- [Requirement]:
Write only the number of lines in the entries below that contain the string "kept".

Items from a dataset

Content starts

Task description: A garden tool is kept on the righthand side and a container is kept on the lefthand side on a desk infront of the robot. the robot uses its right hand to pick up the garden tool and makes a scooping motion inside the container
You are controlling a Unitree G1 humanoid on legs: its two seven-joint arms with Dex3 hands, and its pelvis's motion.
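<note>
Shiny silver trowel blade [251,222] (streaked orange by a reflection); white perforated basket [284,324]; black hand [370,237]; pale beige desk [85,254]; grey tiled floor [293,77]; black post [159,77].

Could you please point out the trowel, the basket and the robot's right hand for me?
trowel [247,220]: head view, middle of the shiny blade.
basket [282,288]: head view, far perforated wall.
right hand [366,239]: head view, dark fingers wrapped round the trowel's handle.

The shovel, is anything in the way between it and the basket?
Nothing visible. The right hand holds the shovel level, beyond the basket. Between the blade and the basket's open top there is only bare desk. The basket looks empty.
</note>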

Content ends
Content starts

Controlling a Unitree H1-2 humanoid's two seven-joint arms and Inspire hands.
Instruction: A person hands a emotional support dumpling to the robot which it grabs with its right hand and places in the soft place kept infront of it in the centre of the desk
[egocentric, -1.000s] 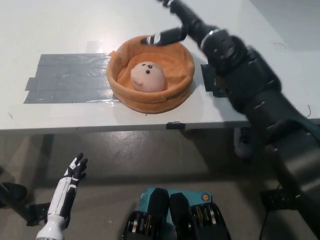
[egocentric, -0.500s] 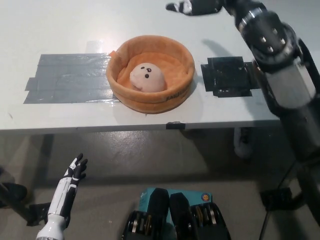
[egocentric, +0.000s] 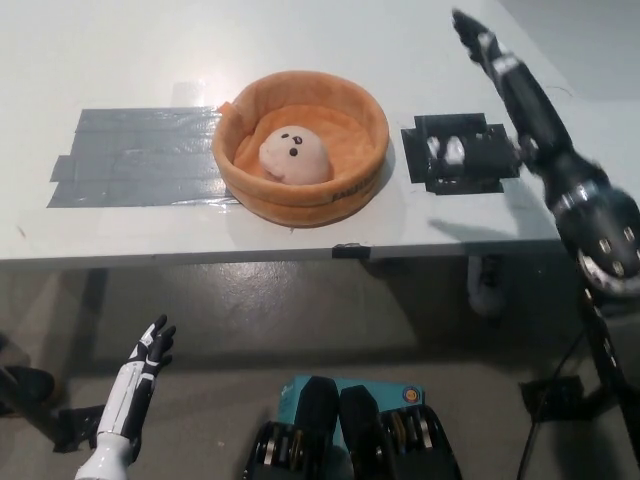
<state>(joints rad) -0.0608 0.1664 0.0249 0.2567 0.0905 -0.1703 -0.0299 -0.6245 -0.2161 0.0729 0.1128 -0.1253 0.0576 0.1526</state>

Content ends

- [Response box]:
2